What to produce: Throughout the records below, find each line holding "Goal" and copy it.

Data to examine:
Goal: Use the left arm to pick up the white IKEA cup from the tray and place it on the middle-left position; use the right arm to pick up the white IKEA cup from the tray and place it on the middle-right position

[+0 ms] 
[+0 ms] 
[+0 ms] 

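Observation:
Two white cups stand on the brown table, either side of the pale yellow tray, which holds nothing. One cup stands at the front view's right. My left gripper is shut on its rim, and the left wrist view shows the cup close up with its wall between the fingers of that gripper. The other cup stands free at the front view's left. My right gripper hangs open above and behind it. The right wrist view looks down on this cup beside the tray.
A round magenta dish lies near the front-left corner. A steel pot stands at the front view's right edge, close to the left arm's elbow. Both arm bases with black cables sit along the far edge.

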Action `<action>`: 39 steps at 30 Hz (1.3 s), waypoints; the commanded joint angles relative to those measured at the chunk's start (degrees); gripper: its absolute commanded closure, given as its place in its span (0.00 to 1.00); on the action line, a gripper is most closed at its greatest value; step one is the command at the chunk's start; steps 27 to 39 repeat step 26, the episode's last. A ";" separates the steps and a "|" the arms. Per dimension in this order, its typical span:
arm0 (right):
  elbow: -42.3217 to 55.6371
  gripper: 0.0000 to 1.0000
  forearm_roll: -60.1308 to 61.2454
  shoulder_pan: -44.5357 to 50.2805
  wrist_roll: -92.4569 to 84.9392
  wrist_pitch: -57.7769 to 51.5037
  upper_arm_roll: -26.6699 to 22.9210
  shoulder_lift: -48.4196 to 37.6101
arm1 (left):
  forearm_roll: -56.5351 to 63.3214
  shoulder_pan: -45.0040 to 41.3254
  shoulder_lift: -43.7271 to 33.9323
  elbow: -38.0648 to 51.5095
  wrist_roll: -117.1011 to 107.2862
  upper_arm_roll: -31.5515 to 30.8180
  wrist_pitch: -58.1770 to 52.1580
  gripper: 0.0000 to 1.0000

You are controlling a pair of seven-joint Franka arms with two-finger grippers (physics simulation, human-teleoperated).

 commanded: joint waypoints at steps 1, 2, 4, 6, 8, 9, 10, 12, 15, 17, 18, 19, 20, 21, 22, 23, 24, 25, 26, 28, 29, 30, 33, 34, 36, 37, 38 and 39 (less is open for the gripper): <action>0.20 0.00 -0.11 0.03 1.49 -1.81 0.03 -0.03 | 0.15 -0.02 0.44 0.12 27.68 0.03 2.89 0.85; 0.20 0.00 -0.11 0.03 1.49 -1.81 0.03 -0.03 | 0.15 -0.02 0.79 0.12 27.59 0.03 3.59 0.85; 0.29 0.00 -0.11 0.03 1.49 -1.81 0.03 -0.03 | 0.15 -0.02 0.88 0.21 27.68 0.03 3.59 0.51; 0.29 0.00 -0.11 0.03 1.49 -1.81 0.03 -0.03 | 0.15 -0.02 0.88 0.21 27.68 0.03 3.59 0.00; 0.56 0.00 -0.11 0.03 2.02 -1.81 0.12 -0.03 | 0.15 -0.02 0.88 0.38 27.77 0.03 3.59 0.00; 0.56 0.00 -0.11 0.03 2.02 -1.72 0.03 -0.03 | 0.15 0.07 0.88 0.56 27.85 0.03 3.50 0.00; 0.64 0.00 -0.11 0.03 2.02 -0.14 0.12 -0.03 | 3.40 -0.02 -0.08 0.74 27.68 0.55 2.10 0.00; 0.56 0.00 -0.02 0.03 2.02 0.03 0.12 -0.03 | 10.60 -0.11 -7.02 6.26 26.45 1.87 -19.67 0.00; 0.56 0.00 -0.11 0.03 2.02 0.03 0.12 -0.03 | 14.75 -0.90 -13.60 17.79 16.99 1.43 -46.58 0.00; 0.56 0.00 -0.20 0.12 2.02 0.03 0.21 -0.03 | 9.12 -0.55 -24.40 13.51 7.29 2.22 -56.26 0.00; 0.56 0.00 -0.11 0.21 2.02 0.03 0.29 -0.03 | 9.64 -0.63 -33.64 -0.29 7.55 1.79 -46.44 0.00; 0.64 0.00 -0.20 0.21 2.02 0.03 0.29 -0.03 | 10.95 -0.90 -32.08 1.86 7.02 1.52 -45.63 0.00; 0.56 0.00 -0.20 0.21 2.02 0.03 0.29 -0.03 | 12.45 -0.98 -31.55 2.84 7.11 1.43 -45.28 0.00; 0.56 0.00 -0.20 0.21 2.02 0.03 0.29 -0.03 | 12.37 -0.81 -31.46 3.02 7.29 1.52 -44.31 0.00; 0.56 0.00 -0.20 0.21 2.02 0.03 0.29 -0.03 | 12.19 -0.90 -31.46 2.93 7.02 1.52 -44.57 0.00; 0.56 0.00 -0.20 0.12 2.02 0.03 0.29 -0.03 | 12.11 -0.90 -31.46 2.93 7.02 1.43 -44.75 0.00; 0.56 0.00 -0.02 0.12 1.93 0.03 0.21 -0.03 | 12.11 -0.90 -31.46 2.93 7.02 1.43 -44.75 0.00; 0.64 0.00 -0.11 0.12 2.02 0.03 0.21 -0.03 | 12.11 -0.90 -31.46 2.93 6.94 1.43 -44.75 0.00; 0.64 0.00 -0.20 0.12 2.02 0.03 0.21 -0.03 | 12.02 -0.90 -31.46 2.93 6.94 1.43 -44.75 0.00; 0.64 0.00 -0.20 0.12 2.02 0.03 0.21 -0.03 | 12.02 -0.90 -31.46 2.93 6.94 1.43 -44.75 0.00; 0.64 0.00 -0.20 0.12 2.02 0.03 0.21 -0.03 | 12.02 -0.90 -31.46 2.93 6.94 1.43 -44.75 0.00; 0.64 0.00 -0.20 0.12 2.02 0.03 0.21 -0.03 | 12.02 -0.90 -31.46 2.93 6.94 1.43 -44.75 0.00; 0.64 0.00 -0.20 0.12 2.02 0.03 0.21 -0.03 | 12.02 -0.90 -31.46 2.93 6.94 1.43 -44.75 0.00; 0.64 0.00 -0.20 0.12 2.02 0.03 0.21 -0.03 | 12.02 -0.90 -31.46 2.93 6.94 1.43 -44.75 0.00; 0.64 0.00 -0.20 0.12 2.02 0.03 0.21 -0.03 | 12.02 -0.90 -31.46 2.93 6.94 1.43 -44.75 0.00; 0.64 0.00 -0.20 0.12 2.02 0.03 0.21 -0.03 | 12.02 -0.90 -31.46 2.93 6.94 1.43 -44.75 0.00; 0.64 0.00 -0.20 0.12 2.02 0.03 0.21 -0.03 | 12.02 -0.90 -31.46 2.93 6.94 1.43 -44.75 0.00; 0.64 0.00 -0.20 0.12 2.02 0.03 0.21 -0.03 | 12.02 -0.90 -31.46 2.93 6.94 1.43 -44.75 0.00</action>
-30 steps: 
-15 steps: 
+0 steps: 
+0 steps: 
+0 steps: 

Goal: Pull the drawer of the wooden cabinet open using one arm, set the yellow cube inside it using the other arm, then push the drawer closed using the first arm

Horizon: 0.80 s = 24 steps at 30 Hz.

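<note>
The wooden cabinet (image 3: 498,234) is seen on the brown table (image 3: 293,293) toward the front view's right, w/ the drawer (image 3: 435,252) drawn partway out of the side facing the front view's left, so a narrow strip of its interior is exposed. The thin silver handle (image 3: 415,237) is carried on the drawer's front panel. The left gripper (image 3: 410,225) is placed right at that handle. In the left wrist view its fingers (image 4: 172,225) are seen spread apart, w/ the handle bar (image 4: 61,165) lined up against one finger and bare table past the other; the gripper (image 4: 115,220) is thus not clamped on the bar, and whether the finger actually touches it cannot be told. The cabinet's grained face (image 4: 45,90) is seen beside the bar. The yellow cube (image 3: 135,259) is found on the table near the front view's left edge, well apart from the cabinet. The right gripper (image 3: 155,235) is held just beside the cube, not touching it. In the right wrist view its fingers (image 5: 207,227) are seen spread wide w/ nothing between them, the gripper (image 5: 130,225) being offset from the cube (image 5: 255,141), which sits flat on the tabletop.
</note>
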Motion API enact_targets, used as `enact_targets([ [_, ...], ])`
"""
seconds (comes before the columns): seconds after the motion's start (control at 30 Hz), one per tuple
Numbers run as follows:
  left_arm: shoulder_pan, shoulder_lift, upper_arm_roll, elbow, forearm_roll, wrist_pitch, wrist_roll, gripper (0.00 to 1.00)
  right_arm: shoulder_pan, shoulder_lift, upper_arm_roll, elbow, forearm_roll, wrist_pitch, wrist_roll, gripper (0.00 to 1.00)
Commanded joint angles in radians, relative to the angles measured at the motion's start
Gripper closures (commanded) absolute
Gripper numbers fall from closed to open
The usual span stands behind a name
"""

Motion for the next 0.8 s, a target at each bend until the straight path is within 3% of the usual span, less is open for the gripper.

Exercise solution:
Goal: Use the left arm to pick up the white IKEA cup from the tray and place it on the middle-left position; use the right arm to pick up the white IKEA cup from the tray and place it on the middle-right position
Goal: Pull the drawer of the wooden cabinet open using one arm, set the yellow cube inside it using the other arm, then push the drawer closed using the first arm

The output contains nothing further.